White Trash Warlock
Discussed April 2022
By David Slayton
Buy White Trash Warlock from Amazon.com
The Binder Family & Other Humans
Adam Binder – wizard/warlock
Robert/Bobby – his brother
Annie – Robert’s wife
Tilla Mae – Adam & Bobby’s mother
Aunt Sue – Adam & Bobby’s great aunt, a magic practitioner
Adam’s missing father
Vic – Adam’s potential love interest?
Tanner – an almost hook up
Vic’s family (Jesse, Mom, Father)
The Supernatural World
Bill, the Saurian
Ms. Geen/Argent – the Queen of Swords, an elf
Silver/Perak – the Knight of Swords, an elf
the warlock Adam is hunting
The Gaoler and the gnomes
Various other supernatural creatures (reapers, a dragon, etc)

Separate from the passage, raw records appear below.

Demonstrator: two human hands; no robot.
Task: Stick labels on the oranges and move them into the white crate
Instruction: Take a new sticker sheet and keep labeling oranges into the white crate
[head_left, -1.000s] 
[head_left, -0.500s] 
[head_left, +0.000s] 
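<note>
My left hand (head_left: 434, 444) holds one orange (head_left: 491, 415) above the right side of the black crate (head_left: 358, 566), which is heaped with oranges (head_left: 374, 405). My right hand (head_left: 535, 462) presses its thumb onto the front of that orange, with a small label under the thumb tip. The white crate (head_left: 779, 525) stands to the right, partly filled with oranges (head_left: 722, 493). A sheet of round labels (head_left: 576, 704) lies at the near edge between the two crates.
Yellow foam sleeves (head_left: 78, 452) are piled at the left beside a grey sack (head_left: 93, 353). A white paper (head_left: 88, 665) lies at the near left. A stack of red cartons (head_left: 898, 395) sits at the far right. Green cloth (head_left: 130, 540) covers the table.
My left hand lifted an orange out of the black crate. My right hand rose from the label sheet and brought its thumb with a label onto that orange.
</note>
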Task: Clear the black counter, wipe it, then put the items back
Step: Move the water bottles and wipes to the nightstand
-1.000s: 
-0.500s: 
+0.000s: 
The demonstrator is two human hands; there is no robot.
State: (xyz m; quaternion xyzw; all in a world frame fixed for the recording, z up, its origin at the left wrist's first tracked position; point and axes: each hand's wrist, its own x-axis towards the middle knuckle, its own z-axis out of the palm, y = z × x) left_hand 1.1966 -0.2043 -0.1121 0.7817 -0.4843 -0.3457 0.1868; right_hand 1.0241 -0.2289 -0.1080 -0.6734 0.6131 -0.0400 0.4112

- Did you finish the book? Did you like it...why or why not?
- White Trash Warlock very definitely falls into the genre of urban fantasy – though at times, urban is a bit of a stretch (particularly at the beginning). Did it follow any typical patterns or tropes in urban fantasy stories? Did it do so in a way that felt fresh and/or engaging – or in ways that felt stale?
- Did the book remind you of any other books you’d read...if so, which book(s)?
- The magic in Slayton’s book is... less defined and standardized than in some urban fantasies. Did you find the lack of structure and definition to how magic worked a help or a hindrance to your enjoyment of the book?
- There are elements in the magical aspects of the world Slayton has created that mesh elements from different magical systems and/or tropes. For example, the directional watchtowers is a traditional element in a number of pagan/magical systems today – but the use of fantastical creatures like elves and gnomes as the guardians is atypical. Did you find any of the meshing jarring?
- Adam has not had an easy life – he struggled with the awakening of his abilities, was institutionalized for a time by his own brother, and struggles to make lasting connections to people. How did he work as a main character for you?
- Given the time it occurred in his life, and the cultural area in which he lived, it’s easy to look at Liberty House as an allegory for a gay conversion facility (attempting to change something inherent in Adam’s nature). Did you feel that Slayton intentionally worked to make that allegory apparent in the story?
- Urban fantasy heroes are often truly urban, and with a middle class background….Adam is not. The story starts in a very different environment than most urban fantasies. Adam fully embraces his class status, and even challenges his brother at one point about his classist attitudes.
Adam: “People aren’t less just because they don’t live the way you do.”
Did you find that enhanced or detracted from the story?
Bobby: “I didn’t say that,” Robert said.
Adam: “You think it,” Adam said. “You think we’re all trash because we don’t have nice cars and ugly houses. Life isn’t just about money.”
- Adam is unabashedly queer. Would you call this a queer story?
- Adam’s connection to Vic is forged through external/forced means – but what of their budding relationship? Did it feel like it was forced or did it feel like Vic was connecting with Adam by choice at the end?
- Was the identity of Silver (Perak) something you figured out before it was revealed? Did it feel like that story element was forced by the author, or – with the identity revealed – did the actions of Silver/Perak upon meeting Adam with Argent make sense given their history?
- One of the standard tropes of urban fantasy is the trope of the hero (Adam) following a personal smaller investigation (seeking his father/the warlock making the magic items) getting called into a larger calamity (the Mercy spirit) only to learn near the end that the two investigations are linked. Did the fact that the author connected the two storylines bother you at all?
- Slayton has already published a second novel following Adam Binder’s story – Trailer Park Trickster – do you intend to read it?